** Problem to work on **
Copy, word for word, the lines of the entries below between the one with "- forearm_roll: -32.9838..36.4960" and the one with "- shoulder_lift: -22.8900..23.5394", inclusive, and leave out everything else.

[Opening Data records section]

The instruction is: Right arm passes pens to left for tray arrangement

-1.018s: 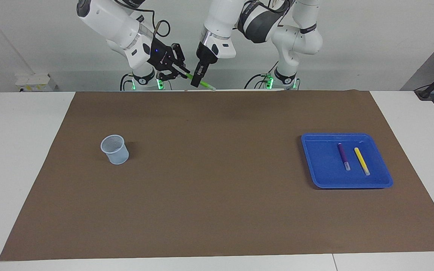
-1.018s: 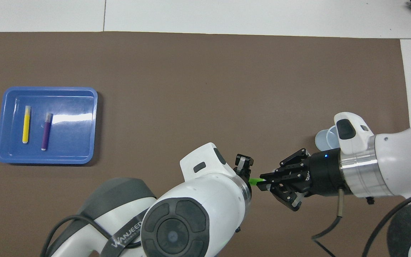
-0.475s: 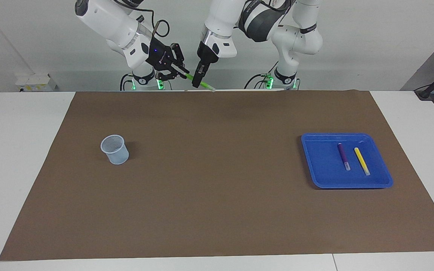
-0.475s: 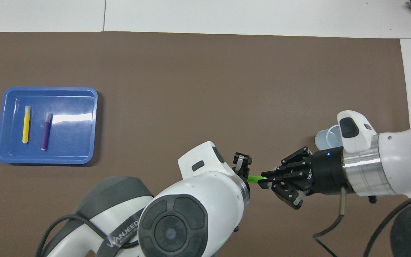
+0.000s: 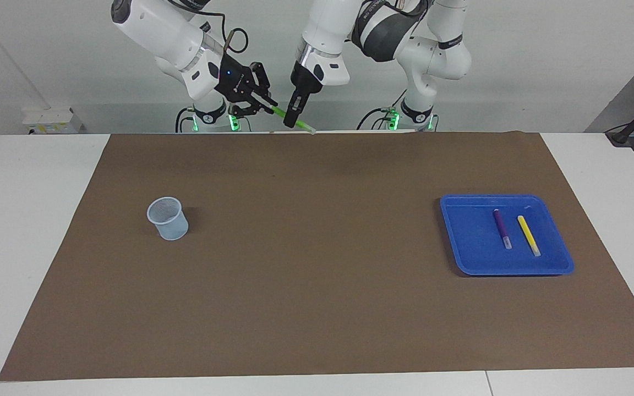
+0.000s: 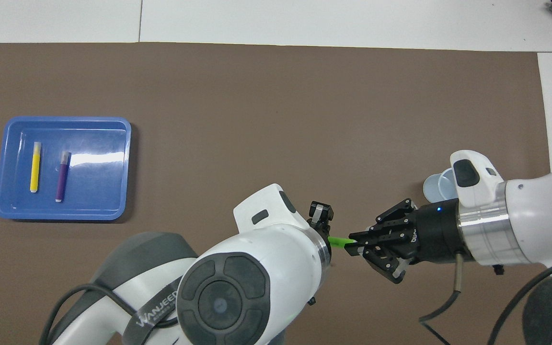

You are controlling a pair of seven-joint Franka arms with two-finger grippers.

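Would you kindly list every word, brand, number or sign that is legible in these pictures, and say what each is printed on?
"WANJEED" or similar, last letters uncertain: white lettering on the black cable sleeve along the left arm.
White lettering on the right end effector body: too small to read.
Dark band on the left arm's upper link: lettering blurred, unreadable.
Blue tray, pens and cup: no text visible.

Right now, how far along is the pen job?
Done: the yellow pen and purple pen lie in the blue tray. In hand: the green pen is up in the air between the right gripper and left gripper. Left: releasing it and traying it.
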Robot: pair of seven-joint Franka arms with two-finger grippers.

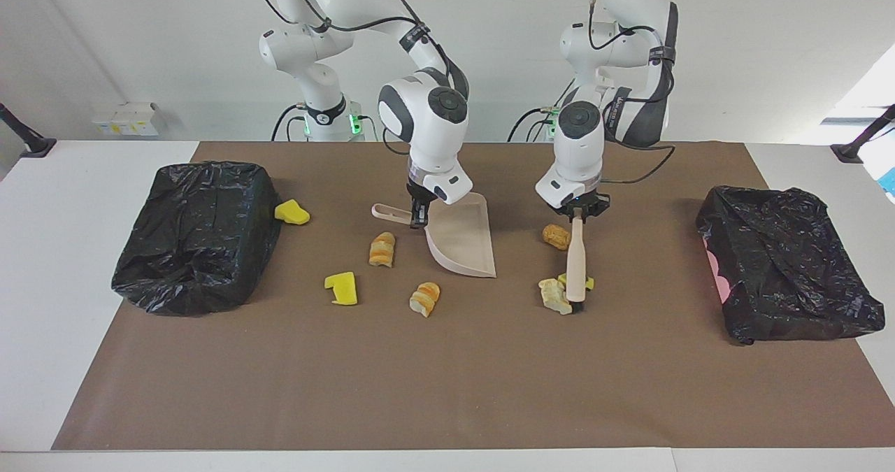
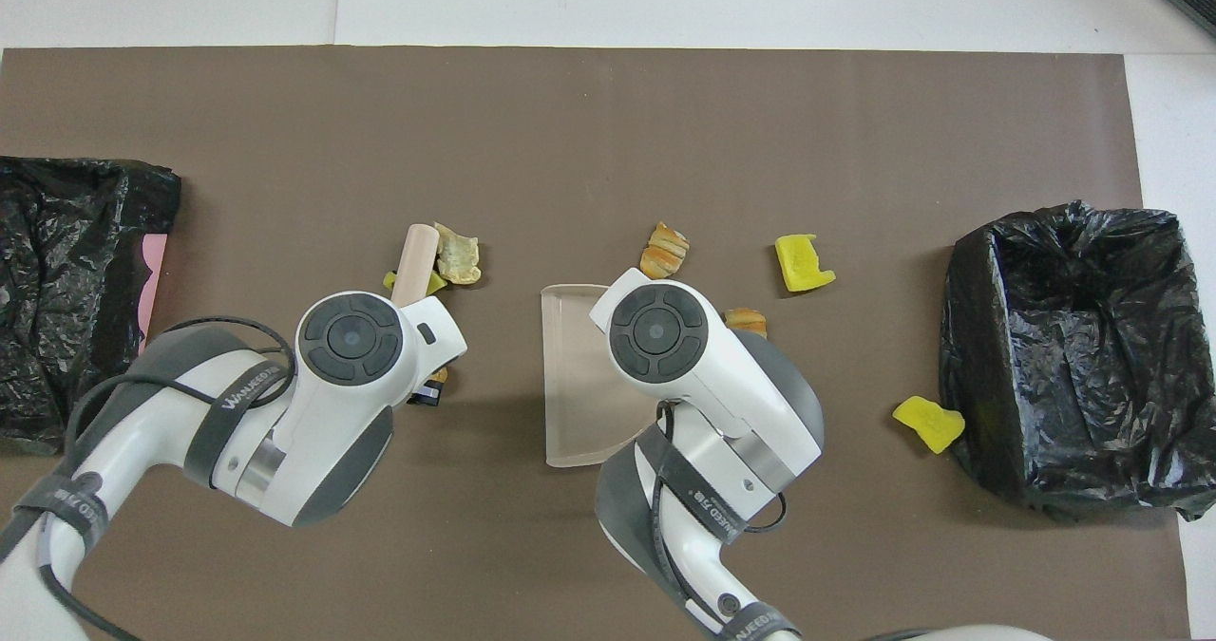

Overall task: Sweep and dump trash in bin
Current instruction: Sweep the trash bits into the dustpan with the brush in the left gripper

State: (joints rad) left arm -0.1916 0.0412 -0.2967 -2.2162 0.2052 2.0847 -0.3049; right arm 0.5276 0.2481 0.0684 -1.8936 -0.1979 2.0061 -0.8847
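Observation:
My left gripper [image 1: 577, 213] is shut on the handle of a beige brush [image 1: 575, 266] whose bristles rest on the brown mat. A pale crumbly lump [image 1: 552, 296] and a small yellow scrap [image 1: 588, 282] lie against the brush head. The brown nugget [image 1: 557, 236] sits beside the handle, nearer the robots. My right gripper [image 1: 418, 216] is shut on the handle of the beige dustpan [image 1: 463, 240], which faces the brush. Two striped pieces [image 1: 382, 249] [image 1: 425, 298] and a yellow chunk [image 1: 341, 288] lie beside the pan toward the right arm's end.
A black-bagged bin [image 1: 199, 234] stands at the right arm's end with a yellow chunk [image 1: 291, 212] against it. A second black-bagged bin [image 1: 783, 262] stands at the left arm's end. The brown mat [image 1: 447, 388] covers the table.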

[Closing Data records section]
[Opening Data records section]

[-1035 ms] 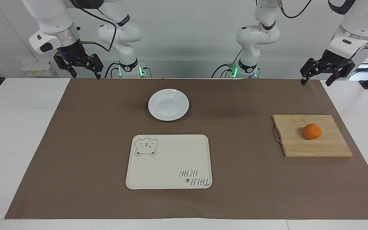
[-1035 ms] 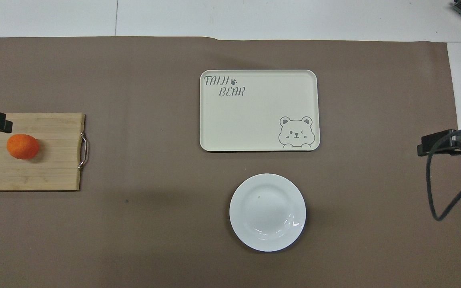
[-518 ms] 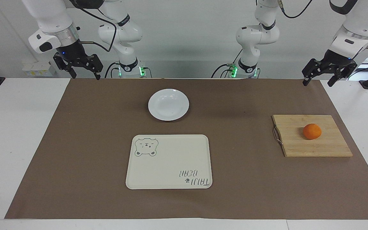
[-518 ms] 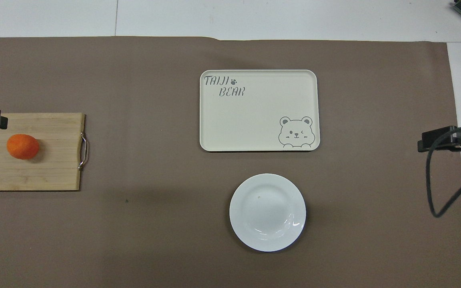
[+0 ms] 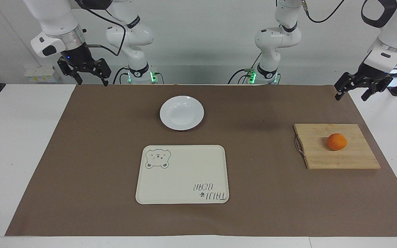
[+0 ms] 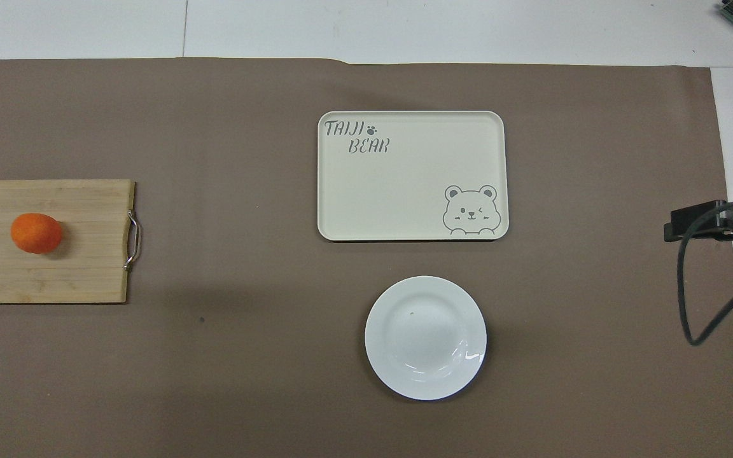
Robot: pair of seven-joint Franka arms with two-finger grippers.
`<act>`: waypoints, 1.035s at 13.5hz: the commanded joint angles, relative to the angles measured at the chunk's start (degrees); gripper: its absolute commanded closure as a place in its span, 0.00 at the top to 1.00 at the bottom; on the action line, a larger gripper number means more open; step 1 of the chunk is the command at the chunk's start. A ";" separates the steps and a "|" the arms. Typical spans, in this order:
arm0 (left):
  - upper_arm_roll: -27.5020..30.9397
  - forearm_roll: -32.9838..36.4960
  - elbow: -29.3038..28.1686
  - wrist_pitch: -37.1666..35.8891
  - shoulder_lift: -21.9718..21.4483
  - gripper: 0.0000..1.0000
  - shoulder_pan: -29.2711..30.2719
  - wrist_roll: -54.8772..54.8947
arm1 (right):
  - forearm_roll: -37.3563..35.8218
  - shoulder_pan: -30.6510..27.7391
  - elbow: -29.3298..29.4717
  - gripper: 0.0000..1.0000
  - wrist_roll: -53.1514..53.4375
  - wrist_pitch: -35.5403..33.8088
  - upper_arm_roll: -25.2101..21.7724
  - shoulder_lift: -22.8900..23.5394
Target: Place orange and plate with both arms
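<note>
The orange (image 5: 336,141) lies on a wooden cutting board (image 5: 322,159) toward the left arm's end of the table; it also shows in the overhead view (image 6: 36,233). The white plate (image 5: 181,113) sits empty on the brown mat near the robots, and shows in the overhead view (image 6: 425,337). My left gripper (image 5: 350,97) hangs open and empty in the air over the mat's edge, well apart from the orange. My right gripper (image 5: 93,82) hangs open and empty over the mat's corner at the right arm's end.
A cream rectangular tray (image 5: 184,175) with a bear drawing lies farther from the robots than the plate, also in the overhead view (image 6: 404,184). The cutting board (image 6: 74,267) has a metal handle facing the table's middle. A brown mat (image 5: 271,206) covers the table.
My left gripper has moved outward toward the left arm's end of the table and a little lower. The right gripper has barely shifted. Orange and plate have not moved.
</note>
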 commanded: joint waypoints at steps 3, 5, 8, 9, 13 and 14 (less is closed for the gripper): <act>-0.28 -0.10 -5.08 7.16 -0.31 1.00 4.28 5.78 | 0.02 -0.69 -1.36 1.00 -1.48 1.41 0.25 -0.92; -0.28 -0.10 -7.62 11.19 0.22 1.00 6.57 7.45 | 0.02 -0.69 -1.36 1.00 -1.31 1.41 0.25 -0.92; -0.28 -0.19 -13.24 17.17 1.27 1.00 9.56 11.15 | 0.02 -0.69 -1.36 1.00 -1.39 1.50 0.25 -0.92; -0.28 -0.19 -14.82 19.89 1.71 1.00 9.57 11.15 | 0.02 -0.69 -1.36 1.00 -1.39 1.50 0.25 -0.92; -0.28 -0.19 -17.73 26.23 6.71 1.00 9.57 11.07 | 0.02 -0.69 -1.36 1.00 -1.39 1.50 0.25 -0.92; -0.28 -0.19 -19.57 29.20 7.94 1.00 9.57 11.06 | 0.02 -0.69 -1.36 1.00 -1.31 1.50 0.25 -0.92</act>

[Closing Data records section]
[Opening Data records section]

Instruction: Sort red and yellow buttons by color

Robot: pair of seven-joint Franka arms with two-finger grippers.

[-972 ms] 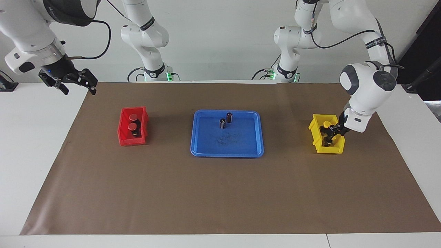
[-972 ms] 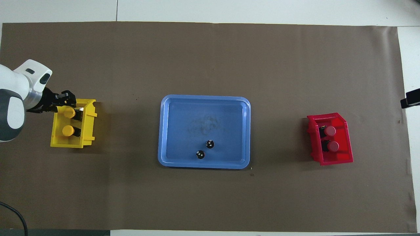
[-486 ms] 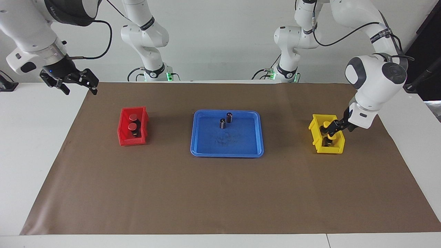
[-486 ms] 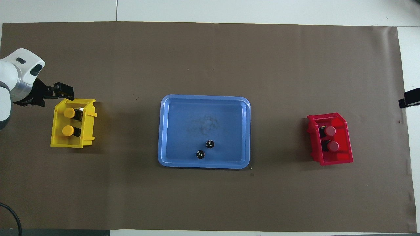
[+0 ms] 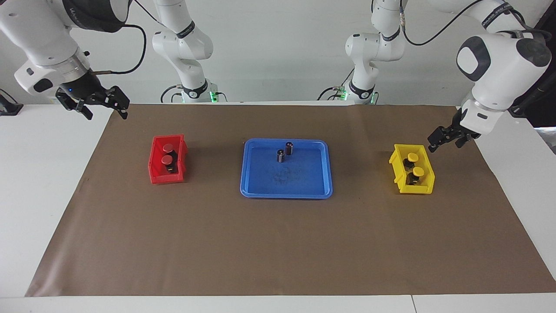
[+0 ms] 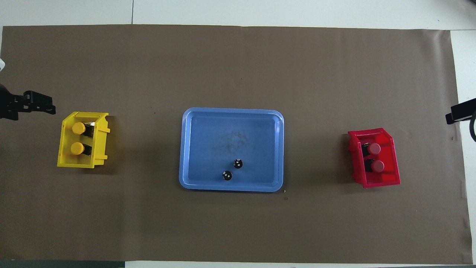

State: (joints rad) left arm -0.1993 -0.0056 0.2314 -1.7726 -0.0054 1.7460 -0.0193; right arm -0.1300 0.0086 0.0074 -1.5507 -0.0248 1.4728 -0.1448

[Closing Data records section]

** Exercise solution **
  - forearm_roll: -32.9838..36.4960
  - elbow: -29.3038..28.1686
  - wrist_pitch: -37.1666..35.8891
  - shoulder_lift: -21.9718..21.4483
  - gripper: 0.0000..1.0000
  - shoulder_pan: -29.2711..30.2719
  - wrist_roll: -54.8772..54.8947
arm1 (right):
  - forearm_roll: -37.3563..35.8218
  - shoulder_pan: -30.6510..27.7391
  - elbow: -29.3298..29.4717
  - gripper: 0.0000..1.0000
  - wrist_roll: -53.1514..53.4375
  - wrist_pitch: -35.5403..33.8088
  - upper_arm_roll: -25.2101..21.7724
  - shoulder_lift: -22.8900..23.5394

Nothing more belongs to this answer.